Shuttle's Thermal Tiles Have History of Problems

ByABC News
February 3, 2003, 7:20 PM

Feb. 4 -- A day after Columbia's liftoff, NASA confirmed that a piece of loose foam insulation had damaged the shuttle, but engineers concluded it wouldn't fatally damage its critical thermal tiles, despite the tiles' long history of problems.

For years, NASA has been warned about the shuttle's heat shield tiles. The space agency extensively studied the problem shortly after the Challenger disaster in 1986. They eventually found the tiles were not the cause of that crash.

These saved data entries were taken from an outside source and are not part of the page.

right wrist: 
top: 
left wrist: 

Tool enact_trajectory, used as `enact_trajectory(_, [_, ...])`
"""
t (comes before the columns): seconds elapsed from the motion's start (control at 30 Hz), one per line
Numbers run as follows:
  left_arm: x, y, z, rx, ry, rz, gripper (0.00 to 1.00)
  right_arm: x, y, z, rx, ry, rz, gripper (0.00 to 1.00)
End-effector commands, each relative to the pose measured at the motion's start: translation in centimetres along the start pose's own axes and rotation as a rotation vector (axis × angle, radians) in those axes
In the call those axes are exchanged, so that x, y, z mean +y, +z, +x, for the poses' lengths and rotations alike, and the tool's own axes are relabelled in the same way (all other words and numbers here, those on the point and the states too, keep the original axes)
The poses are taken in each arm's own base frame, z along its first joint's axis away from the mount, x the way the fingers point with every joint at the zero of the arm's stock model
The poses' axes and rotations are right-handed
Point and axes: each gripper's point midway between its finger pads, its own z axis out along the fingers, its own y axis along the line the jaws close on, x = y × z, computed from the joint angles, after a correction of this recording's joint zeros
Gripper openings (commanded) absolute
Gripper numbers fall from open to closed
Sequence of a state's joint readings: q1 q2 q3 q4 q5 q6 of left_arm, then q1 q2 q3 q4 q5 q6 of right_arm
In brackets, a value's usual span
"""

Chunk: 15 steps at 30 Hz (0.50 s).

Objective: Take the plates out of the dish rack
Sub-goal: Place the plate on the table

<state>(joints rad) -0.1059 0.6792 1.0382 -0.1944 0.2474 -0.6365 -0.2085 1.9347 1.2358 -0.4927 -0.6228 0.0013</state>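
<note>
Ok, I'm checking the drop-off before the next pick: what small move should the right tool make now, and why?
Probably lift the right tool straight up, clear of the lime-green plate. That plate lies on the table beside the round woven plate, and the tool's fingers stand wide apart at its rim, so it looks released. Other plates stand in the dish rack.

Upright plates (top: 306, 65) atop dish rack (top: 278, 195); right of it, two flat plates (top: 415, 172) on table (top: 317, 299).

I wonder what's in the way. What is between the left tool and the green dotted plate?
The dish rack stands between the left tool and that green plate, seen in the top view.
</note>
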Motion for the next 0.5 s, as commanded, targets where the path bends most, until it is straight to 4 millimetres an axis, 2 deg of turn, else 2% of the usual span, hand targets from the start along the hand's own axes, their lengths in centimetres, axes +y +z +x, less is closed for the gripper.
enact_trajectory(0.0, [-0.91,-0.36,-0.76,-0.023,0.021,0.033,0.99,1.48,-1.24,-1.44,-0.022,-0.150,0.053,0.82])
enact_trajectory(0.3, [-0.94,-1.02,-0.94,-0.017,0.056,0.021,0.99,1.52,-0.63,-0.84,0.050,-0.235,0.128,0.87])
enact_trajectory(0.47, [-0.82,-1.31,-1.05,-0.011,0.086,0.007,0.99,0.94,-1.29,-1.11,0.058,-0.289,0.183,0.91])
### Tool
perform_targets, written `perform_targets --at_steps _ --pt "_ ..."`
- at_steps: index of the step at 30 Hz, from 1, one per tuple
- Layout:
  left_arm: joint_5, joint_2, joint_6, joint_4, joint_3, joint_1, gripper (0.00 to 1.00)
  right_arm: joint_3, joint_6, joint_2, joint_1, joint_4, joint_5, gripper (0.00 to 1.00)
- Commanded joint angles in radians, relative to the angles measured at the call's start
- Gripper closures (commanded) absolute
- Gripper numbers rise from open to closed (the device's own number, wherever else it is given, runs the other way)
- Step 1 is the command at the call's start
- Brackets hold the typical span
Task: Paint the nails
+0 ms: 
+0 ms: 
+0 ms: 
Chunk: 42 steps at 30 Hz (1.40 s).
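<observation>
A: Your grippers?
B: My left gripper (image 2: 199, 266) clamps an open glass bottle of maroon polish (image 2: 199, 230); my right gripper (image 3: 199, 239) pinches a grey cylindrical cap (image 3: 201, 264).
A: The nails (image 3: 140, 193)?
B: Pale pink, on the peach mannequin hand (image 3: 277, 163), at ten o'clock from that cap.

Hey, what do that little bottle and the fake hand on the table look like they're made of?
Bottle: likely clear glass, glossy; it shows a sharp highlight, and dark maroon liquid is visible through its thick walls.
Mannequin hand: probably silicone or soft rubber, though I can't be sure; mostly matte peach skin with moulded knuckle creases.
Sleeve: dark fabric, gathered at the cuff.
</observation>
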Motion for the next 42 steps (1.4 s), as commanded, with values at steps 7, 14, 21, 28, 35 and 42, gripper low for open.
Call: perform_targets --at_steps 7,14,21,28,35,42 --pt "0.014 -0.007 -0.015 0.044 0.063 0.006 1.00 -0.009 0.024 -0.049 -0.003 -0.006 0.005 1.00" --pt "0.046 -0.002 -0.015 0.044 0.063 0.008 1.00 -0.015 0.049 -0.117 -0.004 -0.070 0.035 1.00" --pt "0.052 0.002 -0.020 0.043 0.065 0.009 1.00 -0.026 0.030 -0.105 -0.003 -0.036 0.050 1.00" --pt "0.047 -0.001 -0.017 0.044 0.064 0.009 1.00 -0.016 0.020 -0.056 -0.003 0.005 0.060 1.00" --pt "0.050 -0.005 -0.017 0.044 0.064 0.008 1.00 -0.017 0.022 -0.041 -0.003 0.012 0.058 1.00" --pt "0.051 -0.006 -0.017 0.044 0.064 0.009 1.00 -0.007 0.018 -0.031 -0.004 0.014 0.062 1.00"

"What we discovered is that there could be an effect where this starts here and it just moves back to the rest of the tiles and you could get kind of like a zipper," said Michael Wiskerchen, a former NASA scientist, describing how damage at one point could spread along a line of tiles.

Even before Columbia was first lauched, it lost more than 2,000 of its tiles as it was being ferried to Florida on the back of an airplane in 1979.

"We had to look at how we manufactured the glue, and how we put it on and the process that went into it," Wiskerchen said.

Then, after a two-year delay to fix the tiles, the Columbia was finally launched in 1981. Despite all of the work that was done during the delay, Columbia still lost 15 tiles during the blastoff.

And on almost every shuttle flight since, there has been some kind of problem with the tiles, although never in critical areas.

"You could actually get a burn-through in some regions and still land safely, and you could just go repair the burn through place. So it is very critical as to where it happens and how it happens," Wiskerchen said.

ABCNEWS has learned that during a launch of Columbia in 1997, more than 100 damaged tiles were damaged when insulation foam from an external fuel tank flaked off and hit the tiles. A NASA report said the damage was so serious that the tiles had to be replaced.

Read the 1997 NASA post-flight inspection report.

It's the same scenario now being investigated with the Columbia but first described in a NASA report in 1990. The author of this report, Elisabeth Pate-Cornell, got an urgent call from NASA Sunday.